# GSD Help! Please!



## nm_353 (Jul 12, 2013)

I have a 2.5 yr old GSD. Let me start out by saying that we love him so much. He is a loyal, and wonderful family dog to my husband, 2 kids and I. However, he is wonderful to our family only! We have had him since he was 7 weeks old. He has always been a growler, and aggressive to strangers. He was socialized as a pup, and corrected (so i thought) but I'm guessing maybe it wasn't enough? 

I have to keep him muzzled, and leashed at all times if we are outside of the home. I have to keep him in a room, with a muzzle on if company comes over. He is in protection mode 24/7. I'm getting to the point that I'm worrying that one day I or someone in the family will slip up and he will hurt someone severely. He has attacked someone before, I was able to stop it before it got bad, but since then I have been scared. 

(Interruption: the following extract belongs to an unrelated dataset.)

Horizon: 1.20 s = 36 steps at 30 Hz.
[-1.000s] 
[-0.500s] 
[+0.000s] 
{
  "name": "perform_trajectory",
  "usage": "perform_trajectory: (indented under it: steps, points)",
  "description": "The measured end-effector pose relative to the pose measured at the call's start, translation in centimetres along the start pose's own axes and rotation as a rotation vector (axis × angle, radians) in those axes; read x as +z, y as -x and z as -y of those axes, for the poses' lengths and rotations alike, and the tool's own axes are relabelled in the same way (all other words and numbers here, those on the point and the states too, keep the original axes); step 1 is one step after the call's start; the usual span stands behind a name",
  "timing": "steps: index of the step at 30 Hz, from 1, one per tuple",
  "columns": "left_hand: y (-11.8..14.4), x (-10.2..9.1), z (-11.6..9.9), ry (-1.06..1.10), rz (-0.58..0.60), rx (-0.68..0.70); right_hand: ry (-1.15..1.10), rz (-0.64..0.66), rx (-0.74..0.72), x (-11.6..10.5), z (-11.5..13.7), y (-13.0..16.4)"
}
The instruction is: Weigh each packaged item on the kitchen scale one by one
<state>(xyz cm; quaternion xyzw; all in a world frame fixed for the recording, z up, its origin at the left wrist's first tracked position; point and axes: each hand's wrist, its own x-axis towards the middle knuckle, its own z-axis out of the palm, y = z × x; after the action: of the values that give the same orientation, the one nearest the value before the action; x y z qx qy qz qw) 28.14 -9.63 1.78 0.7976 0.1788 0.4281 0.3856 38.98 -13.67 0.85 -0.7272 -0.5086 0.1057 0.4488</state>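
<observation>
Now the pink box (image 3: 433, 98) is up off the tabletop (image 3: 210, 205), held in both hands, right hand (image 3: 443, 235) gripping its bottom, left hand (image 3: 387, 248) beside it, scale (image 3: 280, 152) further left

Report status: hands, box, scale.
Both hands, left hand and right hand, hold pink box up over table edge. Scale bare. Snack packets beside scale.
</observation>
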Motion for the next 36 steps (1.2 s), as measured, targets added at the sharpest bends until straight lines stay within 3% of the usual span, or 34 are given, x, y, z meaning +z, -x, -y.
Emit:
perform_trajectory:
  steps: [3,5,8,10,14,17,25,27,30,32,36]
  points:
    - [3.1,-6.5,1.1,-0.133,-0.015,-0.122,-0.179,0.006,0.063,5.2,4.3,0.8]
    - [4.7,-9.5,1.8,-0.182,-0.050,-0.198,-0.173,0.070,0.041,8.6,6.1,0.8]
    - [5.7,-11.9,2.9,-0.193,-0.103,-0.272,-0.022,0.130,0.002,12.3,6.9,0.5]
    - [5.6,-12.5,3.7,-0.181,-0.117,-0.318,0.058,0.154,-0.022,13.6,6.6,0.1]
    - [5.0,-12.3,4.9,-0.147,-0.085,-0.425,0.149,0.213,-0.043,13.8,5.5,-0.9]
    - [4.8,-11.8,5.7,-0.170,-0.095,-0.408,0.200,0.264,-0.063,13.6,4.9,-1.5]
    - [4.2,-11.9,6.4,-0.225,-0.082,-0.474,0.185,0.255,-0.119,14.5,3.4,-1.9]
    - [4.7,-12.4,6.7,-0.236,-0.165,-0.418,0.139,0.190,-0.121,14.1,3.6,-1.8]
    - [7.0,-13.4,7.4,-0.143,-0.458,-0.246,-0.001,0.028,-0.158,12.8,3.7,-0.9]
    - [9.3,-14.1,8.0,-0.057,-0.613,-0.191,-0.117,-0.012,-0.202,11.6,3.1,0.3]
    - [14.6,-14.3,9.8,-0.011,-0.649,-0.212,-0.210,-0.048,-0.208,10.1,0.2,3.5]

He views EVERYTHING and EVERYONE (kids included) outside of our immediate family a threat. Is there hope? Is it too late? Can I change this behavior? I would never forgive myself if he hurt someone seriously. As much as it hurts me I have thought about getting rid of him in the past, but I cant even give him to anyone else or he would hurt them! I will do what is necessary to work with him and rehabilitate him in some way, but tbh I have no idea how too. All I have managed to do is perfect avoiding any scenarios that something could go wrong. As long as he is just with the family, he is the loving, loyal dog we have grown to think of as one of the family. What can I do?


----------



## thegsdis4me (Jul 7, 2013)

I had a very similar situation. Except my girl was like that because I didn't socialize her at all. At the time I knew nothing about German Shepherds. However it was just my husband and I. 9 yrs ago we had to move out of state to a not so nice area due to my husbands job. We had no family or friends there and never had any company. My husband wanted a shepherd for me for companionship and protection. We got her at 8 week old and for 7 years, it was just my husband, me and her.
She was my life and so loyal to me and my husband. If it moved and was near me or my husband or our home she would go crazy. I always complained to my husband that she was so aggressive towards other animals and people. I would have to cross the street if we were walking because she would lunge out at whoever or whatever came within 5 ft of me. Until one day, she saved my life. Literally. So this is my advice if I may... as far as I was concerned I put my head down on my pillow every evening knowing that she could do the job if she had to and she loved me and my husband and that's what counted. Just keep being careful like you are that's just what I did for 8 years. We moved back to our home state last winter and shortly after she passed away. It's a nice area that we live in now, but I tell you there is nothing like the safe feeling a loyal German Shepherd could give you and your family. Hope I helped a little.


----------



## GsdLoverr729 (Jun 20, 2010)

You need to find the root of the aggression, and try to find a local trainer who has dealt with aggressive dogs/German shepherd dogs in the past. Despite what we like to believe, most of the time it is NOT the dog trying to protect us, but is actually fear-based. 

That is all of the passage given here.